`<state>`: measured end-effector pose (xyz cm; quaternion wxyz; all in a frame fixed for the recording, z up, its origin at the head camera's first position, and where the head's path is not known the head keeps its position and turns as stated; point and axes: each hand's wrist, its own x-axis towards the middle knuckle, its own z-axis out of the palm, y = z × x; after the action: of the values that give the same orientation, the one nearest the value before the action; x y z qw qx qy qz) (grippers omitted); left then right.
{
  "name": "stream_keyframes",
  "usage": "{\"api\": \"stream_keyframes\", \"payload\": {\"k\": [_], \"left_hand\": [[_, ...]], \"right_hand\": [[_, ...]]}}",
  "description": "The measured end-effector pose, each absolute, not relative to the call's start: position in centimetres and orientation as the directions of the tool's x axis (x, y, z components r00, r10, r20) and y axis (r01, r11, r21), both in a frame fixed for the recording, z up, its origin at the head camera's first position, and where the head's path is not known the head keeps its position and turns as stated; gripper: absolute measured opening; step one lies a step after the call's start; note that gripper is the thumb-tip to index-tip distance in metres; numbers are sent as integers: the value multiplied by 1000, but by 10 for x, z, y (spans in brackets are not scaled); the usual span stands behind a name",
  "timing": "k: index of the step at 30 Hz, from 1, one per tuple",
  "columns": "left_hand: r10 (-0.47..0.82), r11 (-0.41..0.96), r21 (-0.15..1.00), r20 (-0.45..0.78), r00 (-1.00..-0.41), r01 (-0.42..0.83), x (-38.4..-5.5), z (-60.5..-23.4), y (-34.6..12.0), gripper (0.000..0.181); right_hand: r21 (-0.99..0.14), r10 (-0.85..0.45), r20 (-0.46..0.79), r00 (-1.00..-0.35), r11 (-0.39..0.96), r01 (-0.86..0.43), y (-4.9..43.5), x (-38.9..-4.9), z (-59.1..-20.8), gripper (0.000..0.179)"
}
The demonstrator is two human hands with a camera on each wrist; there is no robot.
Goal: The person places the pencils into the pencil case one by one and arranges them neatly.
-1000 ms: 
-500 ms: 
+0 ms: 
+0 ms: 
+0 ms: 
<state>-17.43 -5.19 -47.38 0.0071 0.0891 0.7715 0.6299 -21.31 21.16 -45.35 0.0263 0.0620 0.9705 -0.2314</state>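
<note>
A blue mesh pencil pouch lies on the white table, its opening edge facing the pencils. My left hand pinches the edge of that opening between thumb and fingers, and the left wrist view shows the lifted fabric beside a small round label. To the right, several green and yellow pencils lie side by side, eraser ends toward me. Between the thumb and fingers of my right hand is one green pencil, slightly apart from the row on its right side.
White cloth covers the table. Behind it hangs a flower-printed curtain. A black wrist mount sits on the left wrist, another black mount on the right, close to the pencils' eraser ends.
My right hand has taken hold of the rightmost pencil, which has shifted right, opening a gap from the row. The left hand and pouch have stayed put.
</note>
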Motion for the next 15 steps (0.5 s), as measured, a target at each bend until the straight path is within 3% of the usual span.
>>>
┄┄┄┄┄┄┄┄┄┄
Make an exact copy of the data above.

Answer to the exercise:
`<state>`: measured end-effector pose (xyz cm; quaternion wxyz; all in a frame fixed for the recording, z up, its origin at the head camera's first position, and where the head's path is not known the head keeps its position and turns as stated; point and axes: each hand's wrist, its own x-axis towards the middle knuckle, its own z-axis out of the palm, y = z × x; after the action: of the values that give the same orientation, the one nearest the value before the action; x y z qw qx qy qz) (grippers omitted); left then right.
{
  "name": "stream_keyframes",
  "usage": "{\"api\": \"stream_keyframes\", \"payload\": {\"k\": [_], \"left_hand\": [[_, ...]], \"right_hand\": [[_, ...]]}}",
  "description": "The measured end-effector pose, each absolute, not relative to the call's start: position in centimetres and orientation as the directions of the tool's x axis (x, y, z components r00, r10, r20) and y axis (r01, r11, r21), both in a frame fixed for the recording, z up, its origin at the head camera's first position, and where the head's path is not known the head keeps its position and turns as stated; gripper: absolute measured opening; step one lies a step after the call's start; note that gripper is the thumb-tip to index-tip distance in metres; numbers are sent as integers: the value multiplied by 1000, but by 10 for x, z, y (spans in brackets are not scaled); the usual span stands behind a name",
  "timing": "k: index of the step at 30 Hz, from 1, one per tuple",
  "columns": "left_hand: r10 (-0.47..0.82), r11 (-0.41..0.96), r21 (-0.15..1.00), r20 (-0.45..0.78), r00 (-1.00..-0.41), r01 (-0.42..0.83), x (-38.4..-5.5), z (-60.5..-23.4), y (-34.6..12.0), gripper (0.000..0.181); right_hand: r21 (-0.99..0.14), r10 (-0.85..0.45), r20 (-0.46..0.79), r00 (-1.00..-0.35), r11 (-0.39..0.96), r01 (-0.86..0.43), y (-4.9..43.5), x (-38.9..-4.9), z (-59.1..-20.8), gripper (0.000..0.179)"
}
The demonstrator is two human hands with a camera on each wrist; there is no robot.
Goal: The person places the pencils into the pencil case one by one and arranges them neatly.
-1000 ms: 
-500 ms: 
+0 ms: 
+0 ms: 
+0 ms: 
<state>-17.43 -5.19 -47.38 0.0071 0.0891 0.7715 0.6299 -21.31 21.16 -45.35 0.0263 0.0620 0.9705 -0.2314</state>
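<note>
A blue mesh pencil pouch lies on the white table, its opening edge facing the pencils. My left hand pinches the edge of that opening between thumb and fingers, and the left wrist view shows the lifted fabric beside a small round label. To the right, several green and yellow pencils lie side by side, eraser ends toward me. Between the thumb and fingers of my right hand is one green pencil, slightly apart from the row on its right side.
White cloth covers the table. Behind it hangs a flower-printed curtain. A black wrist mount sits on the left wrist, another black mount on the right, close to the pencils' eraser ends.
My right hand has taken hold of the rightmost pencil, which has shifted right, opening a gap from the row. The left hand and pouch have stayed put.
</note>
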Motion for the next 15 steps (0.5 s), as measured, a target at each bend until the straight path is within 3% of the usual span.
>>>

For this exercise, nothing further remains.